個人事業主は複数の事業を持てる?屋号の登録方法や確定申告のやり方を解説 | レバテックフリーランス
個人事業主は複数の事業を持てる?屋号の登録方法や確定申告のやり方を解説
「個人事業主は複数の仕事をしてもいいのか?」「収入源を増やしたいけど、確定申告はどうなるの?」と疑問を持っている個人事業主の方もいらっしゃるのではないでしょうか。
個人事業主は、複数の事業を行うことが可能です。この記事では、個人事業主が複数の事業を持つメリットやデメリット、確定申告の方法などを解説します。ぜひ最後まで目を通して、事業展開の参考にしてみてください。
目次
個人事業主は複数の事業を営むことができる
法人が複数の事業を営めるように、個人事業主も複数の事業を営むことができます。
たとえば、Webデザイナーとしての事業を行いながら、手作りのアクセサリーを販売して、2つ以上の事業所得を得ることが可能です。また、個人事業主としてプログラミングを行う傍ら、駐車場を経営して、不動産所得などの事業所得以外の所得を得ることもできます。
個人事業主が複数の事業を持つメリット
個人事業主として、複数の事業を展開することには、下記のようなメリットがあります。
- 収入源が増える
- 事業展開の幅が広がる
- 経験が別事業に活かせる
それぞれ詳しく説明していきます。
収入源が増える
複数の事業を持つことで、収入源が増え、収入の安定化を図ることができます。
1つの事業だけで収入を得ている場合、その事業が何らかの理由で低迷すると、収入が大きく減少してしまうリスクがあります。しかし、複数の事業を展開していれば、仮に1つの事業の業績が悪化したとしても、他の事業でカバーできるため、収入の減少を小さく抑えることが可能です。
事業展開の幅が広がる
複数の事業を展開することで、事業展開の幅が広がり、新たなビジネスチャンスを得られる可能性が高まります。

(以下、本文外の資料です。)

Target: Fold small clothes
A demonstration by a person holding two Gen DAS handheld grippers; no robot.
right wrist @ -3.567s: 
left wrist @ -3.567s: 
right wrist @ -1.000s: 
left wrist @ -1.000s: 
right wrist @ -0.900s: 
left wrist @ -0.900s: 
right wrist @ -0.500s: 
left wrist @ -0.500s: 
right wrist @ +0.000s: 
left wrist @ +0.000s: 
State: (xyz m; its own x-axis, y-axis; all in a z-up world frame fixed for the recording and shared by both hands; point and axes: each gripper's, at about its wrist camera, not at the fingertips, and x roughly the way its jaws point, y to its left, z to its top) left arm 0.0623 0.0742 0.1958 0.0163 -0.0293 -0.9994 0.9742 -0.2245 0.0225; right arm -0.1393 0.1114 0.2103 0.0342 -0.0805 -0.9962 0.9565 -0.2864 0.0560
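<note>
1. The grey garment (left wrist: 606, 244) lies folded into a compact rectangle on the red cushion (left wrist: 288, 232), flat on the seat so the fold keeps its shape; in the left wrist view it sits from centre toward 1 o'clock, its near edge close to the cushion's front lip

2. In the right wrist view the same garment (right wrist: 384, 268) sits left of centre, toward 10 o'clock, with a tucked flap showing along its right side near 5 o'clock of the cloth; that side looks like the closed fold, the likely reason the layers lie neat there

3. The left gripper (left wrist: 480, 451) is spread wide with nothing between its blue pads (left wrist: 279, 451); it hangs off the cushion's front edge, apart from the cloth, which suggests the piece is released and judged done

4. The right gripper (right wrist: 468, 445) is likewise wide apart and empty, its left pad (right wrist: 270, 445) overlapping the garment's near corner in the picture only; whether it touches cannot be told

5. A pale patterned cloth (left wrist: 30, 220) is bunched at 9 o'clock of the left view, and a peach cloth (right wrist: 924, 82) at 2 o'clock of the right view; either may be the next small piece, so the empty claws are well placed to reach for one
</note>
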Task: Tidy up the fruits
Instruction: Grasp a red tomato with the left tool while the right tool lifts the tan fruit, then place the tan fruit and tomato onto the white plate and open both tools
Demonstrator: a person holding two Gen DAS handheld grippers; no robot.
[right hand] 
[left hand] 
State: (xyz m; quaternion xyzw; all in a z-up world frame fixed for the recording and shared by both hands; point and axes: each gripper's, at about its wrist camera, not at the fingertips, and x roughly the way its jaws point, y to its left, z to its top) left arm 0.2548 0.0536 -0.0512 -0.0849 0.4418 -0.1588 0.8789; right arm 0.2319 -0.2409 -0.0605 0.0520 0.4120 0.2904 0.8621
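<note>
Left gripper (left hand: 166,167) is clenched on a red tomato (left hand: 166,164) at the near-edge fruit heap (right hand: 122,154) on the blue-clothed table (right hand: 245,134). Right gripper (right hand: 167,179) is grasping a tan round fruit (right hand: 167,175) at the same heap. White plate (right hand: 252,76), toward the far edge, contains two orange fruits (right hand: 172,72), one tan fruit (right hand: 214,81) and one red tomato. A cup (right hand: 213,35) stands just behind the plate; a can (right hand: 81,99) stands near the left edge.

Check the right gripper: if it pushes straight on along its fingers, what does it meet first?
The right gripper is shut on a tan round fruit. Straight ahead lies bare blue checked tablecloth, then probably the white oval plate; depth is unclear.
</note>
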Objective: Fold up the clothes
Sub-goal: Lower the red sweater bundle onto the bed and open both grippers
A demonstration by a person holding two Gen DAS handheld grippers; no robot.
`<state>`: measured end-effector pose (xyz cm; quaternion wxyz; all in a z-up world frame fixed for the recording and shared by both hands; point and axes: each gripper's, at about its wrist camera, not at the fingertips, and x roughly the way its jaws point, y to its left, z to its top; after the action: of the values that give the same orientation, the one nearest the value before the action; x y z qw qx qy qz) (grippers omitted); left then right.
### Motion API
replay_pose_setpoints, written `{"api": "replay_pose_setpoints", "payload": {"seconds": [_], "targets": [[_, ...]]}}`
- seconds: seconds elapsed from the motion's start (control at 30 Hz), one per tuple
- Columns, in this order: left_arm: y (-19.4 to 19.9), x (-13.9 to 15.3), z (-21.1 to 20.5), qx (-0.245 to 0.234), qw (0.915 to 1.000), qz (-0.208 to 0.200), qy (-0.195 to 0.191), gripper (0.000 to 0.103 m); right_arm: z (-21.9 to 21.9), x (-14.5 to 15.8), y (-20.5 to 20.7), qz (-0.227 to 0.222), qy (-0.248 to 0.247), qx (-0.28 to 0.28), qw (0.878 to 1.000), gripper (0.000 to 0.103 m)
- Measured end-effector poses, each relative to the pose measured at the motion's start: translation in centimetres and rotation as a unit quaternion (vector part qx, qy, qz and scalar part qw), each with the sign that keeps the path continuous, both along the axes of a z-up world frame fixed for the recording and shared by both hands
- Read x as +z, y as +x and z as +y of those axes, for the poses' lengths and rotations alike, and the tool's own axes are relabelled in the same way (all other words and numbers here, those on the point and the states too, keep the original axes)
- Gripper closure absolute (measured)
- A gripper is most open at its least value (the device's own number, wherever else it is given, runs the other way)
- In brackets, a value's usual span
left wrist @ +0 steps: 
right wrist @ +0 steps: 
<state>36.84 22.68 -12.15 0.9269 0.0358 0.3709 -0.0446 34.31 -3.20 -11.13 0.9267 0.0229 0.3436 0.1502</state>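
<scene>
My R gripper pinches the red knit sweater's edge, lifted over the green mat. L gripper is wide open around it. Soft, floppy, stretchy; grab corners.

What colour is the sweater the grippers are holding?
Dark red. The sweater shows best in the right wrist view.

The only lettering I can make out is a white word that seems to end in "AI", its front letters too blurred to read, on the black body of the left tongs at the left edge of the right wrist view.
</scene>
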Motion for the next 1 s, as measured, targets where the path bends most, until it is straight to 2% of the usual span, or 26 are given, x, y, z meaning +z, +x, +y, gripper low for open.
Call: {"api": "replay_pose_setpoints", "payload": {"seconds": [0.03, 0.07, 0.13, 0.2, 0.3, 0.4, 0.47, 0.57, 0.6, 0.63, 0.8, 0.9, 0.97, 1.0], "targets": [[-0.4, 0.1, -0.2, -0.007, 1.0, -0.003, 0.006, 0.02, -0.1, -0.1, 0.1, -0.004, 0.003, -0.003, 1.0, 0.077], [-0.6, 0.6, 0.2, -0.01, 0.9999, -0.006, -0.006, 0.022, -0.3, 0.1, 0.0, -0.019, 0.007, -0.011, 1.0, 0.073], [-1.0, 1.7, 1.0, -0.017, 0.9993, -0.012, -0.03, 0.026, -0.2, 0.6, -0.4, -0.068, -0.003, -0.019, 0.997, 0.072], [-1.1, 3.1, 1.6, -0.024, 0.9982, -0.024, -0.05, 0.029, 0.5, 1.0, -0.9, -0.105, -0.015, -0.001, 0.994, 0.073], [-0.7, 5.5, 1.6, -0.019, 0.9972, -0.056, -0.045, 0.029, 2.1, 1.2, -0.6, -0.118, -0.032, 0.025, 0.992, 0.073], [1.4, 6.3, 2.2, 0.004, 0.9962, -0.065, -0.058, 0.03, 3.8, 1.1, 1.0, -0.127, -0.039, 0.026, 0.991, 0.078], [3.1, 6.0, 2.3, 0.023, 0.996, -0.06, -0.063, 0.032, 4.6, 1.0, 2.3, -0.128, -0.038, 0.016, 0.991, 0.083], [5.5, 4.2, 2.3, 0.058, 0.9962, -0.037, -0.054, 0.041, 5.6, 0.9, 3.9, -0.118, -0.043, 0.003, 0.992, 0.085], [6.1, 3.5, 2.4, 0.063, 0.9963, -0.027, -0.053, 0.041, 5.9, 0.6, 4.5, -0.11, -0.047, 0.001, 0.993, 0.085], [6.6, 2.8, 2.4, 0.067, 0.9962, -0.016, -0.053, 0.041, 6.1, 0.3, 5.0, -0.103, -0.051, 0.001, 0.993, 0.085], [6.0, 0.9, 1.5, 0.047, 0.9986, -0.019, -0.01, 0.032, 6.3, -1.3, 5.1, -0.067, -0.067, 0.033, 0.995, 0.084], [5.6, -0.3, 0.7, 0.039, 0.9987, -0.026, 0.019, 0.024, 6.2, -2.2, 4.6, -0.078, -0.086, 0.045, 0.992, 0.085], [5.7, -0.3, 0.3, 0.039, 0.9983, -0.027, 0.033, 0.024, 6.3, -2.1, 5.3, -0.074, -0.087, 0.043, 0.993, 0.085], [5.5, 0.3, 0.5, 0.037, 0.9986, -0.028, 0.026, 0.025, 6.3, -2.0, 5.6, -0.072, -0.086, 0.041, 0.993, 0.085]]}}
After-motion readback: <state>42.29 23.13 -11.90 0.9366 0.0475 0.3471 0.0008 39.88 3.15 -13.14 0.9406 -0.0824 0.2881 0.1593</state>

複数の事業に取り組むことで、さまざまな業界やターゲット層と関わる機会が増えるためです。
経験が別事業に活かせる
複数の事業を経験することで、それぞれの事業で得た知識やスキルを、他の事業にも活かせるというメリットがあります。
たとえば、Webサイト制作の事業で得たプログラミングスキルは、業務効率化のためのツール開発にも活かせるでしょう。
個人事業主が複数の事業を持つデメリット
個人事業主として複数の事業を行うことにはさまざまなメリットがありますが、同時にいくつかのデメリットもあります。
特に、初めて事業を始める方や、まだ事業経験が浅い方は注意が必要です。
一つの事業に集中できない
複数の事業を運営する場合、それぞれの事業に十分な時間と労力を割くことが難しくなる可能性があります。結果として、どちらの事業も中途半端な状態になり、顧客からの評判や売上に悪影響を及ぼすかもしれません。
また、各事業で業務プロセスや意思決定が異なる場合があるため、全体的に効率が悪くなる可能性もあります。
資金管理や事業計画が複雑になる
複数の事業を運営する場合、それぞれの事業で別々に資金管理や事業計画を行う必要があります。
たとえば、複数の事業で得られる所得に、事業所得だけでなく不動産所得や雑所得なども含まれる場合は、確定申告の際に、別々に所得を計算する必要があります。事業計画についても、それぞれの市場動向や競合状況などを考慮しながら、計画を立てなくてはなりません。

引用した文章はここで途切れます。